> [Problem details]: Once you find the line with "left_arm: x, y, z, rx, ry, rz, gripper" in the data that follows, repeat it and every line after it exactly, through the line with "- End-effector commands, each".
== Task data
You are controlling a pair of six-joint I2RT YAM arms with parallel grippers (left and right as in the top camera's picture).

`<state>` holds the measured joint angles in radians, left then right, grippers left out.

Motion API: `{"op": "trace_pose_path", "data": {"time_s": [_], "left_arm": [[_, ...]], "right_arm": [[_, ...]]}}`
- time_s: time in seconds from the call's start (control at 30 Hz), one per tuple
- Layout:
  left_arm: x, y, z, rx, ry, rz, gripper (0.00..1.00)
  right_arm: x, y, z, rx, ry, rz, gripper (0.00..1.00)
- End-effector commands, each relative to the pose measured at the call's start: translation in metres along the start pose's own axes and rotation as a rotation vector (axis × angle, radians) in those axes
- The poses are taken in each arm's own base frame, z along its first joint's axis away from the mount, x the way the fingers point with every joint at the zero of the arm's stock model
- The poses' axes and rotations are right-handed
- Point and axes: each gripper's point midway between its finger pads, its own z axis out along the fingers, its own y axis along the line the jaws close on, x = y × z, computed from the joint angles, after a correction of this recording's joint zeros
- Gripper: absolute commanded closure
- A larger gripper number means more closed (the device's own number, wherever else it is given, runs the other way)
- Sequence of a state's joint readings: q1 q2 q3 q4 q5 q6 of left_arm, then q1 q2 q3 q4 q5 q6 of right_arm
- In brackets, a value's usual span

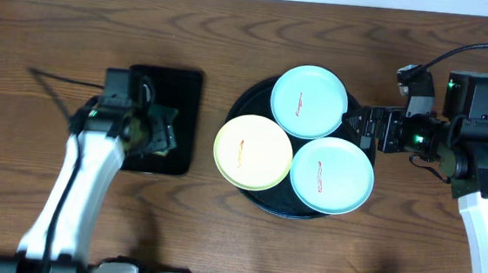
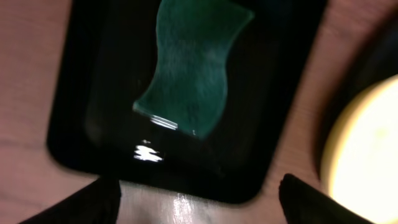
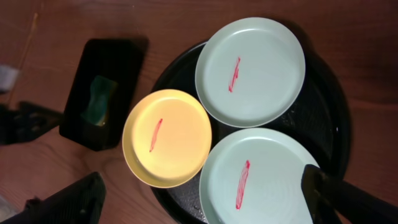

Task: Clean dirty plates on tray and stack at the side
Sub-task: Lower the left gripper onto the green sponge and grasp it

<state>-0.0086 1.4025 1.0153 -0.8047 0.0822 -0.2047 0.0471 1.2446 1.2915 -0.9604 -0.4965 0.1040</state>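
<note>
All three plates sit on the tray (image 1: 248, 102) at the centre of your overhead view. One mint plate (image 1: 309, 102) is at the top, the yellow plate (image 1: 253, 152) at the left, and the other mint plate (image 1: 332, 175) at lower right. Each carries a red streak, and the yellow one overhangs the tray's left rim. Your right gripper (image 1: 355, 128) sits at the tray's right edge, beside the two mint plates, with its fingers spread and empty. Your left gripper (image 1: 168, 130) hangs over the small tray (image 1: 187, 84) at the left, likewise spread wide and holding nothing. A green sponge (image 2: 189, 68) lies in that small tray.
</note>
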Motion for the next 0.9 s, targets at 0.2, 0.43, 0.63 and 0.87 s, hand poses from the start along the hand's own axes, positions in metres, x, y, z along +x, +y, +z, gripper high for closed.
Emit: {"op": "trace_pose_path", "data": {"time_s": [0.2, 0.43, 0.63, 0.87], "left_arm": [[0.002, 0.012, 0.089, -0.081, 0.136, 0.065, 0.50], [-0.001, 0.010, 0.088, -0.073, 0.137, 0.065, 0.93], [-0.006, 0.008, 0.051, -0.072, 0.134, 0.064, 0.75], [-0.032, 0.001, 0.021, -0.044, -0.020, 0.071, 0.41]], "right_arm": [[-0.003, 0.001, -0.005, 0.009, -0.010, 0.010, 0.13], [-0.002, 0.001, -0.005, 0.009, -0.007, 0.011, 0.14], [-0.003, 0.001, -0.005, 0.010, -0.009, 0.010, 0.15], [-0.003, -0.001, -0.005, 0.021, -0.010, 0.010, 0.15]]}}
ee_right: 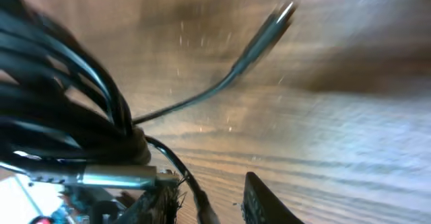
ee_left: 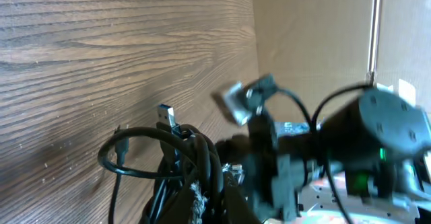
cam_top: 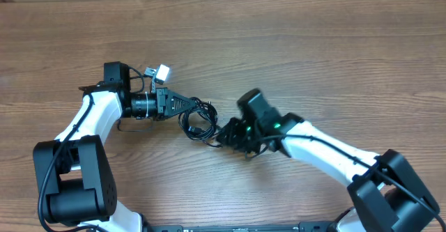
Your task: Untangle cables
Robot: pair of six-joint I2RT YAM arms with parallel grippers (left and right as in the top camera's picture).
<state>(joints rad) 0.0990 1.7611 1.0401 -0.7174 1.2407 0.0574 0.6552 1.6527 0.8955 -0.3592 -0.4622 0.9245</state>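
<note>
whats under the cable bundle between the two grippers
Only the wooden table shows through the loops of the cables. The left gripper and right gripper cover the bundle's ends, so nothing there can be checked.

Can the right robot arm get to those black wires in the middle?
Probably yes. The right gripper sits right at the edge of the cables, with nothing between them. The left gripper grips the bundle from the other side, so it isn't in the way.
</note>
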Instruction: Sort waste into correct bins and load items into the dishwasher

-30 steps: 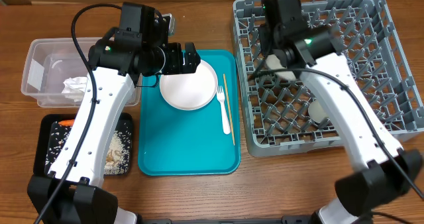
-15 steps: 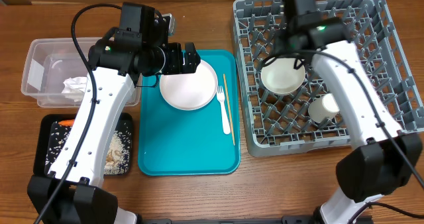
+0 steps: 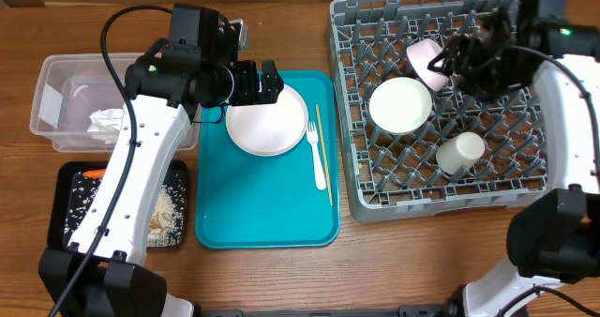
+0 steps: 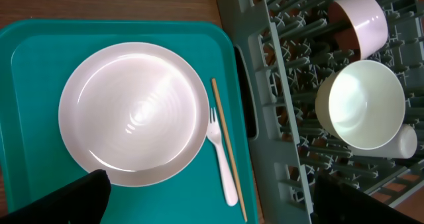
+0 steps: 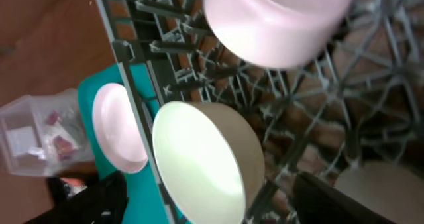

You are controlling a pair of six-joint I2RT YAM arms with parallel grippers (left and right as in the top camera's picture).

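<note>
**A:** What has changed at the large square grey plastic dish rack [image 3: 511, 167] since a second ago?

**B:** The right arm. It lay across the rack's left half then and hid the dishes. Now it has swung to the rack's far right corner. The right gripper [image 3: 454, 62] sits just beside a round pale pink bowl [image 3: 425, 59], which is tipped on its side among the pegs near the rack's far edge.

**A:** Is it gripping that bowl?

**B:** No. Its fingers stand apart with nothing between them, and the wrist view shows the bowl lying clear of them.

**A:** What else is in the rack?

**B:** A round white bowl [image 3: 400, 105] sits mouth-up in the left half, uncovered since half a second ago. A small white cup [image 3: 460, 153] lies nearer the rack's front edge.

**A:** And the left arm?

**B:** It has not moved. The left gripper [image 3: 267, 83] hangs with its fingers spread wide and empty over the far rim of a round white plate [image 3: 267, 122]. The plate lies on a flat teal tray [image 3: 262, 204] just left of the rack.

**A:** Anything else on that tray?

**B:** A white plastic fork [image 3: 317, 158] and a thin wooden stick [image 3: 327, 181] lie side by side between the plate and the rack, as before.

**A:** Where is the waste?

**B:** Well left of the rack, beyond the tray. A crumpled white paper napkin [image 3: 106, 122] sits in the clear plastic rectangular tub [image 3: 56, 83]. A small orange carrot [image 3: 92, 173] and rice-like scraps [image 3: 169, 209] lie in the shallow black rectangular tray [image 3: 66, 181].
</note>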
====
> [Finished exercise]:
  left_arm: x, y, z, rx, ry, rz, gripper (0.00..1.00)
  right_arm: x, y, z, rx, ry, rz, gripper (0.00..1.00)
- End-effector commands, each relative to the pose measured at the call's start: translation in metres along the start pose's own axes and rotation as a rotation vector (axis × angle, radians) in those axes

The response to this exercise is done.